Persons who use perfumes are more sensitive to the presence of a vitiated atmosphere than those who consider the faculty of smelling as an almost useless gift. In the early ages of the world the use of perfumes was in constant practice, and it had the high sanction of Scriptural authority. The patrons of perfumery have always been considered the most civilized and refined people of the earth.

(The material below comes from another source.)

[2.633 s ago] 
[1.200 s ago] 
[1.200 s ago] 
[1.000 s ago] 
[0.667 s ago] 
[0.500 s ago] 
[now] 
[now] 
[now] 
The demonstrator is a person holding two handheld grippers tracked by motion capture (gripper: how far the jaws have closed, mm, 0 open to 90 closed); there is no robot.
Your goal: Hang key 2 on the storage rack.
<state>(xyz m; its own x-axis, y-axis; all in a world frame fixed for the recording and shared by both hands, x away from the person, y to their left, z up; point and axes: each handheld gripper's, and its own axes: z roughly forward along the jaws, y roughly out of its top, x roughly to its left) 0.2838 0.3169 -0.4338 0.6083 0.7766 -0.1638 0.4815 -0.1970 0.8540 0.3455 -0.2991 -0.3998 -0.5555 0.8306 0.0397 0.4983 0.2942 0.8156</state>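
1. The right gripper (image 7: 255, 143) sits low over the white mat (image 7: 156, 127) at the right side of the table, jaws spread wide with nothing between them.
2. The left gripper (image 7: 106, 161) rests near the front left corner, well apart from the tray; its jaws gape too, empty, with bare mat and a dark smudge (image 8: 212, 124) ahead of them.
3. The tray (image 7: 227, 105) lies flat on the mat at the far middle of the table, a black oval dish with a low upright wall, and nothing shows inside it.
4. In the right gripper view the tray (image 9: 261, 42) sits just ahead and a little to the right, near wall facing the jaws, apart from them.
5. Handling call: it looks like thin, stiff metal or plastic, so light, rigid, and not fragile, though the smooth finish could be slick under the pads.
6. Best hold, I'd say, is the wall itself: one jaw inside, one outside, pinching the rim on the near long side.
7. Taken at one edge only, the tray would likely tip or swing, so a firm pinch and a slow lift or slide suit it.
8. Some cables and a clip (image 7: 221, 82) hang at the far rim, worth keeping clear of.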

If refinement consists in knowing how to enjoy the faculties which we possess, then must we learn not only how to distinguish the harmony of color and form, in order to please the sight, the melody of sweet sounds to delight the ear; the comfort of appropriate fabrics to cover the body, and to please the touch, but the sense of smell must be shown how to gratify itself with the odoriferous products of the garden and the forest.

In early history the use of perfumes was believed to be in the highest degree prophylactic; the refreshing qualities of the citrine odors to an invalid was well known. Health was  often thought restored when life and death trembled in the balance, by the mere sprinkling of essence of cedrat in a sick chamber.

 

The climate of where you live will dictate what type of flora grows in your area. Production of odors from flowers that require elevated temperature to bring them to perfection or flowers and herbs that need colder climates will be decided on area or the market. A garden to grow your own flowers will help cut costs and to bring a organic sureness to your perfumes. Market and florists will have many different types of flora and you and check available in your area.

Adapting a garden to what you want for scents can be fun and useful. The final result will be up to you and how much work or money you want to invest into your handmade perfumes and satchels.

Mr. Kemble, of Jamaica, sent to England some fine samples of Oil of Behn. The Moringa, from which it is produced, has been successfully cultivated by him. The Oil of Behn, being a perfectly inodorous fat oil, is a valuable agent for extracting the odors of flowers by the maceration process.

For centuries oils and perfumes have been created for personal use and not until modern times has the making of such personal items been commercialized.

The home gardener, being generally unacquainted with the methods of economizing the scents from the flowers they cultivate, entirely lose what would be a very profitable source of income.

For many ages copper ore was thrown over the cliffs into the sea by the Cornish miners working the tin streams; how much wealth was thus cast away by ignorance we know not, -but there is a perfect parallel between the old miners and the modern gardeners.

Many of ingredients and recipes collected in this book are from articles in the "Gardeners' Chronicle" and of the "Annals of Pharmacy and Chemistry" and have not been published since the early 1800’s.

These have been collected and placed in a book form just for you; all that are considered useful to the reader.